→ Exercise details:
Because the material must be preserved as it stands, copy every line exactly.

→ Data below:
=== Section Start ===

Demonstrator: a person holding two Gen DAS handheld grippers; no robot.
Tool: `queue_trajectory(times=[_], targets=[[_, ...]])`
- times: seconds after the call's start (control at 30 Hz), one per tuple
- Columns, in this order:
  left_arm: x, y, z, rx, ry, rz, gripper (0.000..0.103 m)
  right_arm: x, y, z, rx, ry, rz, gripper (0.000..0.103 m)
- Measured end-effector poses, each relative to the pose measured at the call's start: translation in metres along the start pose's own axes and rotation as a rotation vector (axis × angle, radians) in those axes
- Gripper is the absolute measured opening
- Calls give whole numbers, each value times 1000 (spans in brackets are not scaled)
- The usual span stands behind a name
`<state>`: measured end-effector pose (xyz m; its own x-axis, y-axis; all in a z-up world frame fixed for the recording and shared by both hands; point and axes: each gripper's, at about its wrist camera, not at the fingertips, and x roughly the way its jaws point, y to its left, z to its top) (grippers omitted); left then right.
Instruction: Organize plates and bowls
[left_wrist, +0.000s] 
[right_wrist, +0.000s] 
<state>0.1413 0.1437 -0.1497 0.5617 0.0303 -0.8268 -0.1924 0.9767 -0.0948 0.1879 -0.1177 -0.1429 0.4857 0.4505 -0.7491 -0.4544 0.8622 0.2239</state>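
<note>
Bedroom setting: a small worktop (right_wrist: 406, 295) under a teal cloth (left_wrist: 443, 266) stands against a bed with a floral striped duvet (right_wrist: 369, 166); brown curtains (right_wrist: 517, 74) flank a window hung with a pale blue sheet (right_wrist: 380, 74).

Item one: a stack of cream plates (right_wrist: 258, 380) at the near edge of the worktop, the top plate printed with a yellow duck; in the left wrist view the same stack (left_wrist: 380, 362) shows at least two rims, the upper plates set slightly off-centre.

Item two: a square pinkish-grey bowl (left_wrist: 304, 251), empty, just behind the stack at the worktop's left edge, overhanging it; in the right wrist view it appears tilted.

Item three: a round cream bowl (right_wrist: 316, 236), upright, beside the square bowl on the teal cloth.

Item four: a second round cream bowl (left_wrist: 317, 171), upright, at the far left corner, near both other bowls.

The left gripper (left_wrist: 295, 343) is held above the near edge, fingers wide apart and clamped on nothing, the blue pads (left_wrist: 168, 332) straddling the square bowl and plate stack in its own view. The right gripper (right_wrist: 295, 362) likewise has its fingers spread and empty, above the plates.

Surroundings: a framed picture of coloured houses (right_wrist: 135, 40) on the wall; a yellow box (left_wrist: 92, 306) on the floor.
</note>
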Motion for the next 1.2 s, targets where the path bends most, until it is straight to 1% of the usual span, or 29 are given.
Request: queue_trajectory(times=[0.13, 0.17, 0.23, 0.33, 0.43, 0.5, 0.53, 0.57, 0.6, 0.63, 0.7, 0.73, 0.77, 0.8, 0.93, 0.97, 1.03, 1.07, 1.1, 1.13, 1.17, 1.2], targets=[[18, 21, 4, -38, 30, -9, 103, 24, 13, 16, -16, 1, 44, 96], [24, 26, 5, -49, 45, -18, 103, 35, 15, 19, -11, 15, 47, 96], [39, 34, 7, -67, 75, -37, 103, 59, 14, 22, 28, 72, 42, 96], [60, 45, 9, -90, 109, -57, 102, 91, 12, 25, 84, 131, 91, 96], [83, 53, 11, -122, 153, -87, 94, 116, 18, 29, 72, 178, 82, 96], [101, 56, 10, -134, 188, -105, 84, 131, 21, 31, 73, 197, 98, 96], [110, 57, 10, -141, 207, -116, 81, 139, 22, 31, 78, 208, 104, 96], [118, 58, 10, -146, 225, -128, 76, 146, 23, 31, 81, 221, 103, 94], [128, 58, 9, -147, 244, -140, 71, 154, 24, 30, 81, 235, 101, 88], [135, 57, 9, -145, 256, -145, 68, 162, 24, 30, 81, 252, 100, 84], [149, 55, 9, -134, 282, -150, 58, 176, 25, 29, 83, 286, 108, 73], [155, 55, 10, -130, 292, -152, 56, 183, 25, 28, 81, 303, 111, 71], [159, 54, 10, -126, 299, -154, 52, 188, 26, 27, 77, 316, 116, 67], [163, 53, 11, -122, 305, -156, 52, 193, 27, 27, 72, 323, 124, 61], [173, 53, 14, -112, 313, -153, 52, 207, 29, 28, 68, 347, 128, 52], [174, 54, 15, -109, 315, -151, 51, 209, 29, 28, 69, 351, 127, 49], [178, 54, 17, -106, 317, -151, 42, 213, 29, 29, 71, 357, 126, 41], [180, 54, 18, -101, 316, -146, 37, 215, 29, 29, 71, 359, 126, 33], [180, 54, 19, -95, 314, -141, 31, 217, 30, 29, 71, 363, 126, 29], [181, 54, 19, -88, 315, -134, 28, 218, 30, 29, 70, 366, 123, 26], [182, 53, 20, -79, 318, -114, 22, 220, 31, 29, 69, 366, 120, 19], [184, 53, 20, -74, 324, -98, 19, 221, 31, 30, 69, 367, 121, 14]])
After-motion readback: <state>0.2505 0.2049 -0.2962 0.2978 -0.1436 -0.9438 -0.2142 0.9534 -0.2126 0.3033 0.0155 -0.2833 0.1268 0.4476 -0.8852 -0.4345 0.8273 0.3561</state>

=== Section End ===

→ Exercise response:
Demonstrator: a person holding two Gen DAS handheld grippers; no robot.
Tool: `queue_trajectory(times=[_], targets=[[_, ...]])`
- times: seconds after the call's start (control at 30 Hz), one per tuple
- Columns, in this order:
  left_arm: x, y, z, rx, ry, rz, gripper (0.000..0.103 m)
  right_arm: x, y, z, rx, ry, rz, gripper (0.000..0.103 m)
- Measured end-effector poses, each relative to the pose measured at the call's start: translation in metres along the start pose's own axes and rotation as a rotation vector (axis × angle, radians) in those axes
- Gripper is the absolute measured opening
- Calls give whole numbers, each value times 1000 (spans in brackets are not scaled)
- The usual span stands behind a name
`<state>`: measured end-effector pose (xyz m; its own x-axis, y-axis; all in a z-up world frame fixed for the recording and shared by both hands; point and axes: each gripper's, at about its wrist camera, not at the fingertips, and x roughly the way its jaws point, y to its left, z to its top) (grippers omitted); left then right.
Instruction: Organize plates and bowls
[left_wrist, +0.000s] 
[right_wrist, +0.000s] 
<state>0.1413 0.1437 -0.1497 0.5617 0.0303 -0.8268 -0.1924 0.9767 -0.0948 0.1879 -0.1177 -0.1429 0.4857 0.4505 -0.7491 -0.4544 0.8622 0.2239</state>
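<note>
Bedroom setting: a small worktop (right_wrist: 406, 295) under a teal cloth (left_wrist: 443, 266) stands against a bed with a floral striped duvet (right_wrist: 369, 166); brown curtains (right_wrist: 517, 74) flank a window hung with a pale blue sheet (right_wrist: 380, 74).

Item one: a stack of cream plates (right_wrist: 258, 380) at the near edge of the worktop, the top plate printed with a yellow duck; in the left wrist view the same stack (left_wrist: 380, 362) shows at least two rims, the upper plates set slightly off-centre.

Item two: a square pinkish-grey bowl (left_wrist: 304, 251), empty, just behind the stack at the worktop's left edge, overhanging it; in the right wrist view it appears tilted.

Item three: a round cream bowl (right_wrist: 316, 236), upright, beside the square bowl on the teal cloth.

Item four: a second round cream bowl (left_wrist: 317, 171), upright, at the far left corner, near both other bowls.

The left gripper (left_wrist: 295, 343) is held above the near edge, fingers wide apart and clamped on nothing, the blue pads (left_wrist: 168, 332) straddling the square bowl and plate stack in its own view. The right gripper (right_wrist: 295, 362) likewise has its fingers spread and empty, above the plates.

Surroundings: a framed picture of coloured houses (right_wrist: 135, 40) on the wall; a yellow box (left_wrist: 92, 306) on the floor.
</note>
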Motion for the next 1.2 s, targets where the path bends most, until it is straight to 1% of the usual span, or 29 are given.
Request: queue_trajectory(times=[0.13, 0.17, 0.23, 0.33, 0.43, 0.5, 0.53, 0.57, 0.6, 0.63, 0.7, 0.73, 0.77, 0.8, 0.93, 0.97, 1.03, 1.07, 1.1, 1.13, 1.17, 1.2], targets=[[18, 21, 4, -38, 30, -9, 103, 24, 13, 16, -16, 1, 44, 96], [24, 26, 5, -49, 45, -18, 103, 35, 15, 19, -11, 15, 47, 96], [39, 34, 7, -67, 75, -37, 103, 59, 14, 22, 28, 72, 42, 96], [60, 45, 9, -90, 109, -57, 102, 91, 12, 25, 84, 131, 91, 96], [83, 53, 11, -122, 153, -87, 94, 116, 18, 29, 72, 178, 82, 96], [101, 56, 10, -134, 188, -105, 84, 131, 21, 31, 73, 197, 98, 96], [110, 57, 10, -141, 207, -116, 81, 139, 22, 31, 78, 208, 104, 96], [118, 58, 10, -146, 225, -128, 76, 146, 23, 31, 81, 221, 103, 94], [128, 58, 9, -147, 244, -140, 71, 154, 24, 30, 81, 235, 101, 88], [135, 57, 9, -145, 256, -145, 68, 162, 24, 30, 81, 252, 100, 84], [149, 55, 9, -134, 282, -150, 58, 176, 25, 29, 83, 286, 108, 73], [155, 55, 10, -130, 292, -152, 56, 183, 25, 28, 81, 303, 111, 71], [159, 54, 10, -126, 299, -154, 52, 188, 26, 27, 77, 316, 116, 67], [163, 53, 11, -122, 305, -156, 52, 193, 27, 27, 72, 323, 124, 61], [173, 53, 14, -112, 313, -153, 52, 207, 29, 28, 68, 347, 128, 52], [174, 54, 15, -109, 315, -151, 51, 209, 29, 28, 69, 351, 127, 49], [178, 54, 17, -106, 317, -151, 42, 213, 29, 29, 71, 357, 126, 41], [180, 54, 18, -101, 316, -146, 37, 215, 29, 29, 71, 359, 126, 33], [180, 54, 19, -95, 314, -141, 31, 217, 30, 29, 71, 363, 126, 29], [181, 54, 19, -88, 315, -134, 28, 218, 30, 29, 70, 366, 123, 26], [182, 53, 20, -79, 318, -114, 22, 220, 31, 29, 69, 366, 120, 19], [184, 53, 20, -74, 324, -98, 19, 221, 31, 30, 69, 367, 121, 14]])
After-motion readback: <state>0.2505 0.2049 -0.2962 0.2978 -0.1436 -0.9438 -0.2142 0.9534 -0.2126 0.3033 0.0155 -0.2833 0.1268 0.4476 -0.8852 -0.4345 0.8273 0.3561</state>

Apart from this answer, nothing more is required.